Sachsen hat Erfahrung mit dem eingeschränkten Bewegungsradius
Den eingeschränkten Bewegungsradius gibt es bislang nur in Sachsen, wo die Zahl der Neuinfektionen in den vergangenen drei Monaten stark gestiegen war. Hier dürfen sich die Bürger maximal 15 Kilometer von ihrem Wohnort entfernen, etwa um Sport zu treiben oder zum Einkauf. Im ähnlich schwer betroffenen Thüringen blieb es zunächst nur bei einer Empfehlung, den 15-Kilometer-Radius einzuhalten.
Thüringens Innenminister Georg Maier (SPD) sagte dazu dem Redaktionsnetzwerk Deutschland: "Man kann die Einschränkung nicht flächendeckend kontrollieren, sondern nur stichprobenartig." Deshalb habe er sich dagegen ausgesprochen.
Auch Polizeigewerkschafter äußerten Zweifel an der Durchsetzbarkeit. Der Deutsche Städte- und Gemeindebund sieht ebenfalls Probleme bei der Kontrollierbarkeit. "Klar ist, dass in Gebieten mit sehr hohen Inzidenzen zusätzliche Maßnahmen ergriffen werden müssen", sagte Hauptgeschäftsführer Gerd Landsberg der "Rheinischen Post".
Es sei aber fraglich, ob ein eingeschränkter Bewegungsradius durch die vielen Ausnahmen letztlich Wirkung entfalten werde. Die Verlängerung des Lockdowns an sich begrüßte der Verband.
Unterschiedliches Vorgehen auch beim Lockdown für Schulen und Kitas
Auch beim Lockdown für Schulen und Kitas zeichnet sich ein differenziertes Vorgehen der Länder ab. Diese nutzen zum Teil die vorgesehenen Spielräume.

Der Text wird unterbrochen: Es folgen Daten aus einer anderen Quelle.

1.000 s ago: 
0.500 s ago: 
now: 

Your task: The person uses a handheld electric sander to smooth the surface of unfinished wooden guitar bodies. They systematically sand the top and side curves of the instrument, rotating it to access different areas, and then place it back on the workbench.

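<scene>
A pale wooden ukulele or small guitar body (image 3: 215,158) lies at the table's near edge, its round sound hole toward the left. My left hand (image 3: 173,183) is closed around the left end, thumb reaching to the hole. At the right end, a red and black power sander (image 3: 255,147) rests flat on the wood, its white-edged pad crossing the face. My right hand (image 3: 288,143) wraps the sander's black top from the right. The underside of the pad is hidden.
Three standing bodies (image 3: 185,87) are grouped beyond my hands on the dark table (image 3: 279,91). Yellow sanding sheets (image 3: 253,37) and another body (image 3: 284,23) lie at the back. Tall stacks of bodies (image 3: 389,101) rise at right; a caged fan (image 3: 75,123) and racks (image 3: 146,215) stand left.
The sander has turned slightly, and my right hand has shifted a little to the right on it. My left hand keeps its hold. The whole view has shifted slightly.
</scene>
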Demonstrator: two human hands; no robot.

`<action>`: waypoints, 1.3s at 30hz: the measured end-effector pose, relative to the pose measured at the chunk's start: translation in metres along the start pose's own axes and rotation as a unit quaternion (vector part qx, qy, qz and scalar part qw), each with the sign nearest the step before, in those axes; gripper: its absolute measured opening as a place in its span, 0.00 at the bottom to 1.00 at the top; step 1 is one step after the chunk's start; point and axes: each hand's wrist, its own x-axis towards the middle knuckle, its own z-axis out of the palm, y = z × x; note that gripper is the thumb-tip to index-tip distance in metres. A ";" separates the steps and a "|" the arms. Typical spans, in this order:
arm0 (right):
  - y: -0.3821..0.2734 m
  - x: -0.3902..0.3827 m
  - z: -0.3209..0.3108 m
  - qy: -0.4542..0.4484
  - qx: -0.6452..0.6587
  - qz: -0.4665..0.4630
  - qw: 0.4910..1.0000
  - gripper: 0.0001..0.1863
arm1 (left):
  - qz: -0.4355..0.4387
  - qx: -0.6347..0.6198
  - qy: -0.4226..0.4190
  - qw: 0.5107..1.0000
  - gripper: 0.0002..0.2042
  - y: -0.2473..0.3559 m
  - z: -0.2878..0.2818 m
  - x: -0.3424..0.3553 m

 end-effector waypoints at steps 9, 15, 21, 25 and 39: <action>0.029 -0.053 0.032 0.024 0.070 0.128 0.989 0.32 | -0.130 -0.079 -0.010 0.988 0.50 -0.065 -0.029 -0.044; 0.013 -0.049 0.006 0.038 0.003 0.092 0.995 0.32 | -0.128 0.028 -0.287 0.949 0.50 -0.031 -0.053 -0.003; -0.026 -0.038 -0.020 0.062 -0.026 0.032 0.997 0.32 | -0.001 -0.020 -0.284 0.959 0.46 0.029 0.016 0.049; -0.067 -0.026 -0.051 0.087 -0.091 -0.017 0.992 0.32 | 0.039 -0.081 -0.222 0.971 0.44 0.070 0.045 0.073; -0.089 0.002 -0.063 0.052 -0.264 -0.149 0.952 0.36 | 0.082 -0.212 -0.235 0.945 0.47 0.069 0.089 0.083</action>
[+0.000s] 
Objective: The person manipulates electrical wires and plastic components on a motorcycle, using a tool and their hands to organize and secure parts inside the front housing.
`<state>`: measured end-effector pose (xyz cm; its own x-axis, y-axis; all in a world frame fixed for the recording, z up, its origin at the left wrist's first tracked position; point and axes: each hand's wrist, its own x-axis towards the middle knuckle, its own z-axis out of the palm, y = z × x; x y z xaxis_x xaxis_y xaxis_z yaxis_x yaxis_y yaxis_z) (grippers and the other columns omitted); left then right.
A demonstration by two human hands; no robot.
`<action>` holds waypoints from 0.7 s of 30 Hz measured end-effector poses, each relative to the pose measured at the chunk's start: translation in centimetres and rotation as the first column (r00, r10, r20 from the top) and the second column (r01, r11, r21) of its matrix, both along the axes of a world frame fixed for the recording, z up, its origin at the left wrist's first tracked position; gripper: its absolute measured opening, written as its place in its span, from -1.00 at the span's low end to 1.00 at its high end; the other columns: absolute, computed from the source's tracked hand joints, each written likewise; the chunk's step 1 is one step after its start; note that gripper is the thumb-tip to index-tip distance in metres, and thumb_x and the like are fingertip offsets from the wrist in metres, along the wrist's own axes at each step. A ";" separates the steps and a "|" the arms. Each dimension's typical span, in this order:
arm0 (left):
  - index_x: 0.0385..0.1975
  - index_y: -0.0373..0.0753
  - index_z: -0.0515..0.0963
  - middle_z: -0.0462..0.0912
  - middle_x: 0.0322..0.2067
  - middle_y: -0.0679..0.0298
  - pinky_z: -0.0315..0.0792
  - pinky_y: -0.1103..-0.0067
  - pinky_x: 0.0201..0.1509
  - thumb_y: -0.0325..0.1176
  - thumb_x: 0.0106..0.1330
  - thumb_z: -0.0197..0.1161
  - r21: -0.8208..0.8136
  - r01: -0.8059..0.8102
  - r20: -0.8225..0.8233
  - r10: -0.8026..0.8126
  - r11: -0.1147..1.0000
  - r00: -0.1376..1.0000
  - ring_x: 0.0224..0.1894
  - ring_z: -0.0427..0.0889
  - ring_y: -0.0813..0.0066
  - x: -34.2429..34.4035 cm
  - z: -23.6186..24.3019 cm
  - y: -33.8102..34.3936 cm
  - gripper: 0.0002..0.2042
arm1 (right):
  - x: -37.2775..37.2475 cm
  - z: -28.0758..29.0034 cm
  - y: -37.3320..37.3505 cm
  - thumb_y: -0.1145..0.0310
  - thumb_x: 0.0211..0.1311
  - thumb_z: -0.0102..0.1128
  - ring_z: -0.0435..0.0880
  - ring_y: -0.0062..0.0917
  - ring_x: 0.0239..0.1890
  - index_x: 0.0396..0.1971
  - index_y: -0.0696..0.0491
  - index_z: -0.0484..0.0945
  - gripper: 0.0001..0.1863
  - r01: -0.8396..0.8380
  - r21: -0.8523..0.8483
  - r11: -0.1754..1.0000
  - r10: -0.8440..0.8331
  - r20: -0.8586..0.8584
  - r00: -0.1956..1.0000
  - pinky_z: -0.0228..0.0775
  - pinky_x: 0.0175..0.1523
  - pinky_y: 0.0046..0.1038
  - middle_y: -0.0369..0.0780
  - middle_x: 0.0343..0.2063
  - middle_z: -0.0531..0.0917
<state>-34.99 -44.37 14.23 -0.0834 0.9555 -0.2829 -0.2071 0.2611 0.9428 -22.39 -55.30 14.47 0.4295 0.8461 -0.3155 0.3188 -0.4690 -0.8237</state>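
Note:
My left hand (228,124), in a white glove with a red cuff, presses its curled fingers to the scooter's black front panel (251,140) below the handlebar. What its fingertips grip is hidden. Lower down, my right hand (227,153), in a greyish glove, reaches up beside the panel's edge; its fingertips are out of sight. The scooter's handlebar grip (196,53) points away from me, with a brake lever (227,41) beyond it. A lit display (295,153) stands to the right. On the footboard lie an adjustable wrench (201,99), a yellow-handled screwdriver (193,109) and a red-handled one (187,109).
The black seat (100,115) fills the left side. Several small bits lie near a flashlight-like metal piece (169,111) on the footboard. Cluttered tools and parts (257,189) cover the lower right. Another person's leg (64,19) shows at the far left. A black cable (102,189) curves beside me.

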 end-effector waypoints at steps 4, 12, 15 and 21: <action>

So will zum Beispiel Baden-Württemberg Grundschulen und Kitas schon ab dem 18. Januar wieder aufmachen, wenn die Infektionszahlen dies zulassen. Auch in Niedersachsen sollen Grundschüler im Wechselbetrieb ab 18. Januar wieder in die Schule kommen. In Nordrhein-Westfalen bleiben Kitas grundsätzlich geöffnet, die Eltern werden lediglich gebeten, ihre Kinder nicht zu bringen.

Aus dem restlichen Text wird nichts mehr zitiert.